I have a dataframe(1000,3). I am interested for one of the columns because it contains strings but they have this part which I want to remove --> "\n" . For example
df
A B C
1 d\n aa
2 \nc gg
3 m\nm hh
I want the outcome to be
df
A B C
1 d aa
2 c gg
3 mm hh
I have tried the following
df['B'] = df['B'].replace('\n', '')
and
df['B'] = df['B'].str.replace(r'\n', '', regex=False)
I put a breaking point after it to inspect the outcome but nothing changes for both methods. Then I tried
df['B'] = df['B'].replace('\n', '', regex=True)
however when I have the breaking point I get the following error
File "path\pandas\core\internals\managers.py", line 304, in apply
applied = getattr(b, f)(**kwargs)
File "path\pandas\core\internals\blocks.py", line 761, in _replace_regex
replace_regex(new_values, rx, value, mask)
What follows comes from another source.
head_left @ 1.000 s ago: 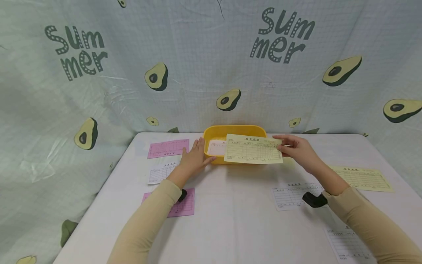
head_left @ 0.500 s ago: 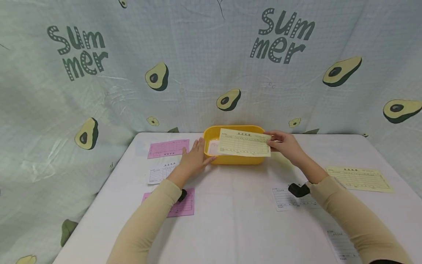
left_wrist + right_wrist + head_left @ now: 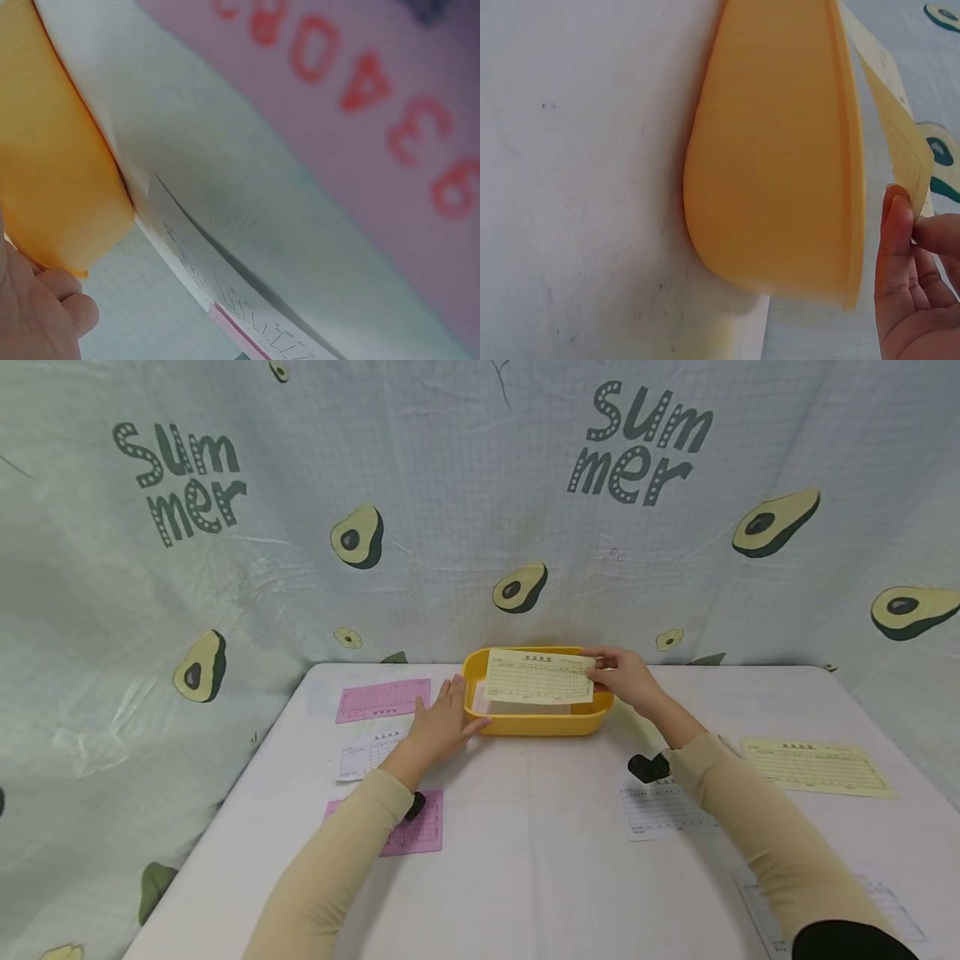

File "path\pandas\core\array_algos\replace.py", line 153, in replace_regex
f = np.vectorize(re_replacer, otypes=[np.object_])
File "path\numpy\lib\function_base.py", line 2261, in __init__
otypes = ''.join([_nx.dtype(x).char for x in otypes])
File "path\numpy\lib\function_base.py", line 2261, in <listcomp>
otypes = ''.join([_nx.dtype(x).char for x in otypes])
TypeError: 'NoneType' object is not callable
(I replaced the path with the word "path")
but the code runs. Of course I can run the code and save the outcome to a csv file and check from there, but I do not understand the problem
CodePudding user response:
I suspect you don't have newlines, but rather literal \n
.
You should try:
df['B'] = df['B'].str.replace(r'\n', '', regex=False)
CodePudding user response:
just a quick update: Based on your feedback I found the solution. It was as simple as
df['B'] = df['B'].str.replace('\n', ' ', regex= False)
Thank you very much! Just posted it as an answer in case someone faces the same issue in the future!
CodePudding user response:
In [21]: d = {'A': [1, 2,3 ], 'B': ['d\n', '\nc', 'm\nm']}
In [22]: df = pd.DataFrame(data=d)
In [23]: df
Out[23]:
A B
0 1 d\n
1 2 \nc
2 3 m\nm
In [24]: df['B'].replace('\n', '', regex=True)
Out[24]:
0 d
1 c
2 mm
Name: B, dtype: object
In [25]: